While unprecedented numbers of American women are running for public office in 2018, harassment and smear tactics that dig into the personal lives of female candidates are still fairly common. But when victims of these attacks, designed to tarnish reputations and derail campaigns, confront the attacker, it can actually spark outrage, inspire voter support and raise the candidate’s profile, experts and candidates said.

I was stunned. It’s 2018. I thought we’d gotten past this
Rachel Hundley

Over the years, public response to these types of attacks on candidates have shifted, especially in the wake of the #MeToo movement, said Jennifer Lawless, a professor at the University of Virginia who has spent years studying the intersection of gender and politics. Research shows women who push back and call out the behaviour are often rewarded.
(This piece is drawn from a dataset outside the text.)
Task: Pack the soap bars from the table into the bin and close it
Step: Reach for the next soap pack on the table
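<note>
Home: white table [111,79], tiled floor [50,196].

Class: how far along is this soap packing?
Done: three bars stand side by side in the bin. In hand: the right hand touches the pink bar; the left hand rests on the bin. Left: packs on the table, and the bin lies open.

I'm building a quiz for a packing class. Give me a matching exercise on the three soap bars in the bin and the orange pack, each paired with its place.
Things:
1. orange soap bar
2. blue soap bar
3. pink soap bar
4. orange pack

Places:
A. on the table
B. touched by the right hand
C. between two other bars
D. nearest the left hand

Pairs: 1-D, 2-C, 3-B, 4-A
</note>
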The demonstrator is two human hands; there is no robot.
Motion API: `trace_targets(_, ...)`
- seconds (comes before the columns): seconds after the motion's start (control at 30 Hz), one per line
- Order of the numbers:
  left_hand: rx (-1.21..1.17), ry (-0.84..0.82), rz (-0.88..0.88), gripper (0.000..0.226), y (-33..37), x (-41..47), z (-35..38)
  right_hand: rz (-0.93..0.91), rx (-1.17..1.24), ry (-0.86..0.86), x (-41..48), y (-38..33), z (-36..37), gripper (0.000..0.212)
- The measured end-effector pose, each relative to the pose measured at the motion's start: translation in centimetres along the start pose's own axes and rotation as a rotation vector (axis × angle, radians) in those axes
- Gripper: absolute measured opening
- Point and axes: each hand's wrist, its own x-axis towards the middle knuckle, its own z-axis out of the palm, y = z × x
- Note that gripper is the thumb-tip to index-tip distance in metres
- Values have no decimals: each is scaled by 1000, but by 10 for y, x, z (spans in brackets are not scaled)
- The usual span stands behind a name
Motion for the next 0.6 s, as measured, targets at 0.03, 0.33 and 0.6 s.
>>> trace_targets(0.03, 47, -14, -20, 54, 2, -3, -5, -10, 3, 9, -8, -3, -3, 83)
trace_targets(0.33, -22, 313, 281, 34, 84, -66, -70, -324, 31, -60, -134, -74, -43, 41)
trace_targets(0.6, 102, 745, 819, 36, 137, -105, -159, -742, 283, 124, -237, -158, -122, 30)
But the threat of such harassment can still deter women from running.

“I think it’s important to call out these kinds of examples and make sure female candidates or women in the political arena know they do not have to suck it up and remain silent,” Lawless said.

Hundley conferred with advisers and close friends – many of whom suggested that she ignore the threats. Instead, Hundley decided to address it head-on with a YouTube video, which has been viewed more than 97,000 times as of Tuesday afternoon. In it, she called out the “anonymous coward” for attempting to slut-shame her into silence, and put the threats against her in the broader context of the harassment and hypocrisy women in politics face. The purpose of the website was to make her afraid, she said. But she refused to be intimidated.

“I am here today to tell my faceless bullies that I cannot be shamed into quitting because I am not ashamed,” Hundley said in the video, eyes fixed on the camera.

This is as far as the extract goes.